ときどき「うわー!」とか「えぇ〜っ!」と突拍子もない声を上げ、周囲を驚かせるのが玉にキズ。

さらに、時折放つ女性目線の下ネタは、新卒の私には刺激が強すぎました。

それでも――
私がこの自治体で勤め続ける決意を固めたきっかけは、間違いなく彼女です。

のちに彼女は早期退職し、児童向けの読み聞かせ活動、いわゆるストーリーテラーとして全国的に知られる存在になります。

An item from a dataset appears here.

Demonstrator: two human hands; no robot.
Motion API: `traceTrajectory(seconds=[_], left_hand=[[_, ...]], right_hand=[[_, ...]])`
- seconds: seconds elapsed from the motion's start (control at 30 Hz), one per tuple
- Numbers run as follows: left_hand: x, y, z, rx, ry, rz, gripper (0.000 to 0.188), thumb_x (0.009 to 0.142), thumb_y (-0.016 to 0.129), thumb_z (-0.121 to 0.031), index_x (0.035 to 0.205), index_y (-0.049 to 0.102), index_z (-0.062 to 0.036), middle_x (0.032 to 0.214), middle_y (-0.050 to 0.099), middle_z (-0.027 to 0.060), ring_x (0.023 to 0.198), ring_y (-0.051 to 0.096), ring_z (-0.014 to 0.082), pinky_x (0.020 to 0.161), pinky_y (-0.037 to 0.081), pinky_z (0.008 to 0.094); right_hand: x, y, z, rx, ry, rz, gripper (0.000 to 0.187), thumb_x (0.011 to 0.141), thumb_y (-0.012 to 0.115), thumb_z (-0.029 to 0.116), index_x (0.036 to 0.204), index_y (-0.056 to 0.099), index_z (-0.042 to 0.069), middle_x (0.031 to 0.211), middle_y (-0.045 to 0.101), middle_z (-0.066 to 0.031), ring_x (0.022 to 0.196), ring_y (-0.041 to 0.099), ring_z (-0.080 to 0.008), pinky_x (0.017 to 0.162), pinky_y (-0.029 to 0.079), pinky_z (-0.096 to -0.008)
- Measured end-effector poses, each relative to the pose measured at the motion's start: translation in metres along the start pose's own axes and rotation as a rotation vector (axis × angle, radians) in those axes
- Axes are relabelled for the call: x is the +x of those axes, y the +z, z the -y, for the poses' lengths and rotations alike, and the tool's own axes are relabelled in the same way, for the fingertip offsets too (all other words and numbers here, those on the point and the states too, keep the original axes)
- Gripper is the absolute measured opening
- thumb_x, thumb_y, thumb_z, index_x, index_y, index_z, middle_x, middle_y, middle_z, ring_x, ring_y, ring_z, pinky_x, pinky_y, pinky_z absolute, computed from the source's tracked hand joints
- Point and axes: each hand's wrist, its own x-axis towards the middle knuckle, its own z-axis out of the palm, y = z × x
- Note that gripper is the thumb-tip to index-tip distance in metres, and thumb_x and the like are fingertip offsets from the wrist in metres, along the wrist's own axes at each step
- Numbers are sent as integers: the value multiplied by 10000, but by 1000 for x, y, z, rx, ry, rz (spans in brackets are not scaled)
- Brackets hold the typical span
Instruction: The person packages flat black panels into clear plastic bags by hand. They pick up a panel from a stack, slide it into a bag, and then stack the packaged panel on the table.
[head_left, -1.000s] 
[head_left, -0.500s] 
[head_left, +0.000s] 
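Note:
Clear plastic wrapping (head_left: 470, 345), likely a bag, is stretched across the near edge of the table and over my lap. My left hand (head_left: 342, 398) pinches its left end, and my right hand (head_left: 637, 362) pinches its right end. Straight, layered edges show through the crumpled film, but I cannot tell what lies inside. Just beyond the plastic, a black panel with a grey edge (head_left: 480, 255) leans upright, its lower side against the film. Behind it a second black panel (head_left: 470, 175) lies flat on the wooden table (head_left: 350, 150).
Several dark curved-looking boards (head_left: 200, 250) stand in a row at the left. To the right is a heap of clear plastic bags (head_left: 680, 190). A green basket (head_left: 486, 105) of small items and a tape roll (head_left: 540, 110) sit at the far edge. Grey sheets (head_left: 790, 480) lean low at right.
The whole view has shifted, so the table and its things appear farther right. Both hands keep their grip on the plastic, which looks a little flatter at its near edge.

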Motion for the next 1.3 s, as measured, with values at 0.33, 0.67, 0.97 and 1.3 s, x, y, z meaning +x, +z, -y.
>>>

海外絵本の翻訳も手がけ、数冊を出版するまでになりました。


二人目 (通称)しみちゃん

20代後半の男性。

労働組合の図書館部会長を務めていました。

当時は組合の力が強く、人事異動のたびに課長との団体交渉が行われる時代です。

異動に不満を持つ職員が組合に訴え、組合はそれを取り上げざるを得ない。

もっとも、裏では事前に図書館長と話がついており、交渉は形式的なものでした。

全国的にも組合が勢いを持ち、国鉄(現在のJR)で時限ストが行われていた頃です。

しみちゃんは組合活動をしながら、係長と同じ研究組織のメンバーでもありました。

ただしヒラの立場らしく、係長のように頻繁に電話が鳴ることはありません。

無類の酒好きで、よく飲みに誘われました。

新図書館が開館すると、さらに酒好きが加わり、私は毎晩のような誘いから逃げ回ることになります。

彼は後に区役所を退職し、地方都市の図書館長へ。

図書へのICチップ導入など、盗難防止システムの整備に尽力しました。


三人目 私

私は法律学を専攻し、条例を扱う「文書係」を希望して区役所に入りました。

一時は悪友にそそのかされ、弁護士を目指そうと考えたこともあります。

ところが配属は図書館。

落差に愕然とし、「来年は別の自治体を受けようか」と本気で迷いました。

けれど、係長と出会い、その明るさと誠実さに触れたことで考えが変わります。

「この自治体でやっていこう」
そう決意しました。

新しい図書館に夢を重ねながら、役所のお作法と仕事を学ぶ日々。

しかし――
実際に公務員として働き始めると、思い描いていた理想像と現実との落差に直面します。

失望の毎日が、そこから始まるのです。